Exercise details
Extract each line of the material that follows exactly and omit its pictures.

Dataset section

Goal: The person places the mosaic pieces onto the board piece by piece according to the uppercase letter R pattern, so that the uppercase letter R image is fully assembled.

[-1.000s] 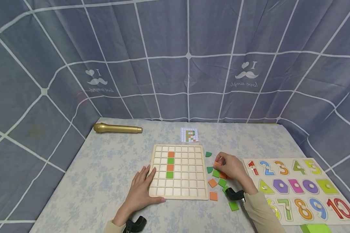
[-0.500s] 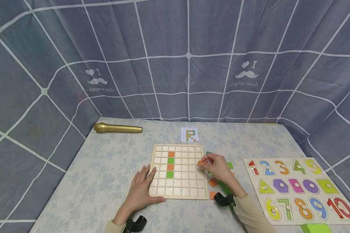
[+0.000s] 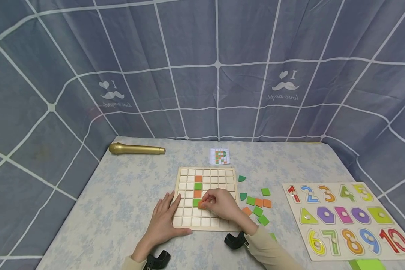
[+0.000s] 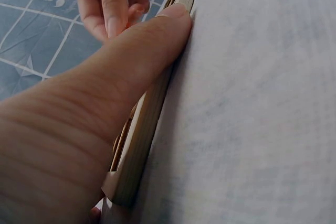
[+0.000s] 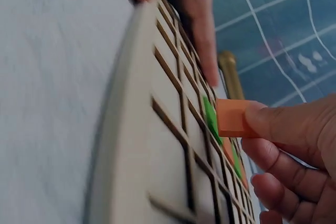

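A wooden grid board (image 3: 219, 222) lies on the table, with orange and green square tiles set alternately down one column. My right hand (image 3: 222, 204) pinches an orange tile (image 5: 235, 118) between thumb and fingertip, close over the board beside the lowest green tile (image 3: 196, 202). In the right wrist view the tile is tilted up from the grid. My left hand (image 3: 163, 221) rests at the board's left front corner, fingers straight along the left side. Its thumb (image 4: 157, 32) lies along the front edge in the left wrist view.
Loose green and orange tiles (image 3: 258, 211) and two dark green quarter-round pieces (image 3: 242, 179) lie right of the board. Behind it is a printed pattern card (image 3: 219, 156). A gold microphone (image 3: 136, 149) lies back left, a number puzzle board (image 3: 347, 221) at right.
My right hand has picked up the orange tile from the loose pieces and carried it left over the board to the tile column. My left hand has stayed in place.
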Motion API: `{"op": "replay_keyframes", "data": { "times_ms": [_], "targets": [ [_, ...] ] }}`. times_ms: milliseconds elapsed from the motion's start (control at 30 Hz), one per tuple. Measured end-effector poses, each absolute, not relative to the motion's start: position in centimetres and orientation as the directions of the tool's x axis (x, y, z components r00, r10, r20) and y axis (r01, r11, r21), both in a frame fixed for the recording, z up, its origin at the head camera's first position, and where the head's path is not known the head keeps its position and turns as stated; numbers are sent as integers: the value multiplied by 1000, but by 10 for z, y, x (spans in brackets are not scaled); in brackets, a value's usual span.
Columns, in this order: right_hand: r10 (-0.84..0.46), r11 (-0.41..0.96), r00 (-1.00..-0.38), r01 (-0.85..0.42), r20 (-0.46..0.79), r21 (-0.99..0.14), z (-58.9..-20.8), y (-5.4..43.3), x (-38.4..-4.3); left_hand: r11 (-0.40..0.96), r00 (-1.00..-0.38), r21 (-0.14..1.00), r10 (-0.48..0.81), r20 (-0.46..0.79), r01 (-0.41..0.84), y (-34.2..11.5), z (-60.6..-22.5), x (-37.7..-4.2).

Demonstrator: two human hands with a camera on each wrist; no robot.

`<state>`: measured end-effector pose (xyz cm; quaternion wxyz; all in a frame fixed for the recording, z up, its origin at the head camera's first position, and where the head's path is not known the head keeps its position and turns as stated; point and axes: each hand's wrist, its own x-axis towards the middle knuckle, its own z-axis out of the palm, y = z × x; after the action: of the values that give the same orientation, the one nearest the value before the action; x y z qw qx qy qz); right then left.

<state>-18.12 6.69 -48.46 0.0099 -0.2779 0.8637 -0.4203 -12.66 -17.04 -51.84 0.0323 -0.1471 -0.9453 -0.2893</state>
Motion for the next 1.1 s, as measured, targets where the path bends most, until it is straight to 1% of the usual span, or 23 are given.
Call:
{"op": "replay_keyframes", "data": {
  "times_ms": [167, 433, 600, 800, 1100],
  "targets": [
    [-520, 529, -830, -497, 199, -688, -488, 53, -180, 789, -958, 544, 257, 128, 285, -170, -518, -127],
    [-525, 592, -837, -487, 151, -642, -489, 46, -180, 785, -955, 545, 261, 140, 294, -171, -519, -128],
    [-535, 613, -831, -508, 155, -605, -489, 45, -177, 790, -953, 534, 264, 146, 301, -171, -520, -128],
    [-539, 628, -821, -541, 190, -559, -489, 43, -175, 791, -953, 532, 265, 148, 302, -172, -520, -127],
    [-559, 618, -811, -547, 174, -566, -490, 46, -177, 795, -953, 526, 262, 155, 304, -171, -518, -127]
  ]
}}
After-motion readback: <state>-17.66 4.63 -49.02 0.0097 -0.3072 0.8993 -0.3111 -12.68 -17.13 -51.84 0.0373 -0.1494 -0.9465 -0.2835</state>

Exercise result
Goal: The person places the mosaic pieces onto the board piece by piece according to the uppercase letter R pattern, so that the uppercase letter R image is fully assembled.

[-1.000s] 
[-0.500s] 
[+0.000s] 
[+0.000s] 
[+0.000s] 

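A wooden grid board (image 3: 219, 222) lies on the table, with orange and green square tiles set alternately down one column. My right hand (image 3: 222, 204) pinches an orange tile (image 5: 235, 118) between thumb and fingertip, close over the board beside the lowest green tile (image 3: 196, 202). In the right wrist view the tile is tilted up from the grid. My left hand (image 3: 163, 221) rests at the board's left front corner, fingers straight along the left side. Its thumb (image 4: 157, 32) lies along the front edge in the left wrist view.
Loose green and orange tiles (image 3: 258, 211) and two dark green quarter-round pieces (image 3: 242, 179) lie right of the board. Behind it is a printed pattern card (image 3: 219, 156). A gold microphone (image 3: 136, 149) lies back left, a number puzzle board (image 3: 347, 221) at right.
My right hand has picked up the orange tile from the loose pieces and carried it left over the board to the tile column. My left hand has stayed in place.
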Motion API: `{"op": "replay_keyframes", "data": { "times_ms": [_], "targets": [ [_, ...] ] }}`. times_ms: milliseconds elapsed from the motion's start (control at 30 Hz), one per tuple. Measured end-effector poses, each absolute, not relative to the motion's start: position in centimetres and orientation as the directions of the tool's x axis (x, y, z components r00, r10, r20) and y axis (r01, r11, r21), both in a frame fixed for the recording, z up, its origin at the head camera's first position, and where the head's path is not known the head keeps its position and turns as stated; numbers are sent as integers: the value multiplied by 1000, but by 10 for z, y, x (spans in brackets are not scaled); in brackets, a value's usual span.
Columns, in this order: right_hand: r10 (-0.84..0.46), r11 (-0.41..0.96), r00 (-1.00..-0.38), r01 (-0.85..0.42), r20 (-0.46..0.79), r21 (-0.99..0.14), z (-58.9..-20.8), y (-5.4..43.3), x (-38.4..-4.3); left_hand: r11 (-0.40..0.96), r00 (-1.00..-0.38), r21 (-0.14..1.00), r10 (-0.48..0.81), r20 (-0.46..0.79), r01 (-0.41..0.84), y (-34.2..11.5), z (-60.6..-22.5), x (-37.7..-4.2).

Demonstrator: two human hands with a camera on each wrist; no robot.

`<state>`: measured end-effector pose (xyz cm; quaternion wxyz; all in a frame fixed for the recording, z up, its origin at the head camera's first position, and where the head's path is not known the head keeps its position and turns as stated; point and axes: each hand's wrist, its own x-axis towards the middle knuckle, its own z-axis out of the palm, y = z × x; after the action: of the values that give the same orientation, the one nearest the value before the action; x y z qw qx qy qz); right then left.

<state>-18.12 6.69 -48.46 0.0099 -0.2779 0.8637 -0.4203 -12.66 -17.04 -51.84 0.0323 -0.1471 -0.9453 -0.2893</state>
Motion for the next 1.1 s, as measured, targets where the path bends most, until it is straight to 1% of the usual span, or 23 are given.
Call:
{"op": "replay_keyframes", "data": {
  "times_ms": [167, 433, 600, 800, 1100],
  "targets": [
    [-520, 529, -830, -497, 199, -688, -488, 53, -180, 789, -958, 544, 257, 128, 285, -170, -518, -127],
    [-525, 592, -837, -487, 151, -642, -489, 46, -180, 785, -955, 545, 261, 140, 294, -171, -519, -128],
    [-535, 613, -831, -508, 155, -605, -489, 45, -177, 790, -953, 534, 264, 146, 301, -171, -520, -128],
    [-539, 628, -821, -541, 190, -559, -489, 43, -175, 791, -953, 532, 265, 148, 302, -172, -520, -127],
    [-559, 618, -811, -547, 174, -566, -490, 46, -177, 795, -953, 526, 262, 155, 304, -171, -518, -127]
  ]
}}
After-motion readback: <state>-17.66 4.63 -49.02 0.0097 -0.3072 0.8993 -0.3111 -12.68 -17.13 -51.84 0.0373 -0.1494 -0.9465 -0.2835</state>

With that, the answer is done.